The students also participate in community service, and the school helps the students find jobs and internships. One of its major partners is CVS Caremark, which has a distribution center nearby off I-465.

Most of the students who were in class on a recent day left for jobs in the afternoon at restaurants, nursing homes and hospitals. One student has a job at Burlington Coat Factory in Castleton, though that chain is an anchor at Washington Square.

Ties to the host malls vary. The school in Independence, Mo., runs a successful gift-wrapping business, and Macy’s recently asked it to open a second location inside its store, Durnil said.

The situation at Washington Square reflects the local economy. Many of the mall stores are family-owned, and they aren’t hiring, Knox said.

The foundation continually battles the impression that its schools serve students with behavior problems, Durnil said. In reality, the students have to be mature enough to manage the more flexible schedule at the alternative school.

The students tend to be highly motivated. Keka Dunn, 19, heard about the Pacers Academy from a friend at Arlington High School and requested a transfer.

“Ever since then, I’ve just been moving on ahead,” she said.

Dunn, the mother of an infant, would like to become a paralegal.

Most of the students at mall-based schools do graduate—the foundation reports a national average of 90 percent. And 60 percent of them continue their educations.

Despite local government fiscal crises across the country, Durnil said, “I’ve had a conversation at least once a week with a location that’s looking to open a school.”

The foundation supports the schools by hosting an annual conference for teachers and administrators, helping line up internships for students, and providing college scholarships.

Durnil hopes students’ success stories will inspire other corporate partners to get involved. He thinks the foundation will attract a different type of education supporter than charter schools do, which have become a cause celeb for the reform-minded.

“People like the fact that we’re trying to bring solutions to the public school system, rather than competing with them,” Durnil said.

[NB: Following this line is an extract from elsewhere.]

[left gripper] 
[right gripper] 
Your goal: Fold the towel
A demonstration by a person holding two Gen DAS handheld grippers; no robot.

David Harris, who led former mayor Bart Peterson’s foray into charter schools and later started The Mind Trust, an education-reform not-for-profit, said most charters strive for a rigorous, four-year academic environment. With the exception of Goodwill’s Indy Met High School, he said, most aren’t trying to serve at-risk populations, like the mall-based schools do.

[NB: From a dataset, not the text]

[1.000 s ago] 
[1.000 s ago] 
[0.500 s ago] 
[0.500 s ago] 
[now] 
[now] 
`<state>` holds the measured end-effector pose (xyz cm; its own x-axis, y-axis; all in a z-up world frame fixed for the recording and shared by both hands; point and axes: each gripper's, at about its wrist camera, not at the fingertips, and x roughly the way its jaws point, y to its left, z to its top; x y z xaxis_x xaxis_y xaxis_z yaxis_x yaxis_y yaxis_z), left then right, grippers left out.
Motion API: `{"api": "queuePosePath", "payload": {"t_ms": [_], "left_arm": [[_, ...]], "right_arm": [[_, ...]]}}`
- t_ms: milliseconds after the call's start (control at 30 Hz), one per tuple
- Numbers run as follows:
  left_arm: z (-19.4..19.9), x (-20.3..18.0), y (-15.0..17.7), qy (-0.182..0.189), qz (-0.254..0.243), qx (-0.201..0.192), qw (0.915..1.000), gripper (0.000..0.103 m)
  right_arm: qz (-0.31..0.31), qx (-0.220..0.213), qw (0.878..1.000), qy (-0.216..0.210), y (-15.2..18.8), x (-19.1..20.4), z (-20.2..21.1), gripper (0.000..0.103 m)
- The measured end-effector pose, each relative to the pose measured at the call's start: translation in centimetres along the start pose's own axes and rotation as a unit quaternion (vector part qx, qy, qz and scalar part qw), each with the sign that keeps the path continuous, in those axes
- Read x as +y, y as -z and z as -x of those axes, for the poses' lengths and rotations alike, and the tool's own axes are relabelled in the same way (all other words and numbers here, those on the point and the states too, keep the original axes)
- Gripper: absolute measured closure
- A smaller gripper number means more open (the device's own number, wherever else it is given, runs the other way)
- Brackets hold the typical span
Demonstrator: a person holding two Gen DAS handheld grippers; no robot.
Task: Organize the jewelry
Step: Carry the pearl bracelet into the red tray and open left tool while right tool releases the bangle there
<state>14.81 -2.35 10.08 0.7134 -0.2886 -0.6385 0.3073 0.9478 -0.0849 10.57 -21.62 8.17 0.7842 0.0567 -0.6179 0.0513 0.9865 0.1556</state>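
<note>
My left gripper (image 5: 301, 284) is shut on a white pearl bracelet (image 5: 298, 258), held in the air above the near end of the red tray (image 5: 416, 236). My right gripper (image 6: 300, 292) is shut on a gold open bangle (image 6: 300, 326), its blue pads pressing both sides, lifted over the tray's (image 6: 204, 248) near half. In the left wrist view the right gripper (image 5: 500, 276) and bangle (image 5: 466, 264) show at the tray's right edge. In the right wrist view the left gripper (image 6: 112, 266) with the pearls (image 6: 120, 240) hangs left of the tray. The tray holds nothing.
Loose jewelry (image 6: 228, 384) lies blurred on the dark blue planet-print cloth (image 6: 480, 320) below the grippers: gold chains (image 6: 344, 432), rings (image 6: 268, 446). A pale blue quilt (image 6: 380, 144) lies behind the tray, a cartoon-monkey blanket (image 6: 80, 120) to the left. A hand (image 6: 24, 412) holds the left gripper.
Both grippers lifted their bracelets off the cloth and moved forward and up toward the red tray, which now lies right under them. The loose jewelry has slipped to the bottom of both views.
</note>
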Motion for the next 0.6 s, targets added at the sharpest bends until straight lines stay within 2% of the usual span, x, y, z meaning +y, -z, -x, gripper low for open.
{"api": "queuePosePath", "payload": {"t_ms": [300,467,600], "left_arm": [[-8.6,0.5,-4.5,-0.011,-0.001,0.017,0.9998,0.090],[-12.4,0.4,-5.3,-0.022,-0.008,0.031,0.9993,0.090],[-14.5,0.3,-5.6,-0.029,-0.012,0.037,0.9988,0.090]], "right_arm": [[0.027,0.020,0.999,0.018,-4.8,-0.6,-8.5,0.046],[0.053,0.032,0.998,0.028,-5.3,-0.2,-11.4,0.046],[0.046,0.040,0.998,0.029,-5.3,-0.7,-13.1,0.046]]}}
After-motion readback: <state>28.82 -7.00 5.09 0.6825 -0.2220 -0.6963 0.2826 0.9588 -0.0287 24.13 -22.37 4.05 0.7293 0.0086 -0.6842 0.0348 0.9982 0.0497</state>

“We need lots of different options,” he said.

Boosting revenue

Durnil, 49, spent most of his career in higher education before joining the foundation in December. He succeeds longtime Executive Vice President Richard Markoff, who retired.

The foundation also has hired Laura Foshee, who previously worked at Girl Scouts of Central Indiana, as chief development officer. One of the new executive team’s goals is to boost the foundation’s annual revenue by $4 million to $5 million over the next two years.

Most of the $6.3 million the foundation brought in last year was in-kind rents by Simon Property Group and support from malls not owned by Simon. (Simon has sold a handful of malls that housed schools—including Lafayette Square—but struck agreements so schools could continue their presence.)

Much of the cash, about $1.8 million, came from fundraisers at malls around the country, while Simon employees provided another $288,000.

Another of Durnil’s goals is to grow the endowment that provides the scholarships. It now stands at about $5.8 million.

Despite the obvious tie to the nation’s largest mall owner, Durnil emphasized that the foundation is an independent, not-for-profit organization.

“We’re not the corporate, philanthropic arm of the Simon Property Group or the Simon family,” he said.

Two of the mall managers who helped start the foundation still serve on the board. The chairwoman is Deborah Simon, who doesn’t work at the company but is the sister of CEO David Simon.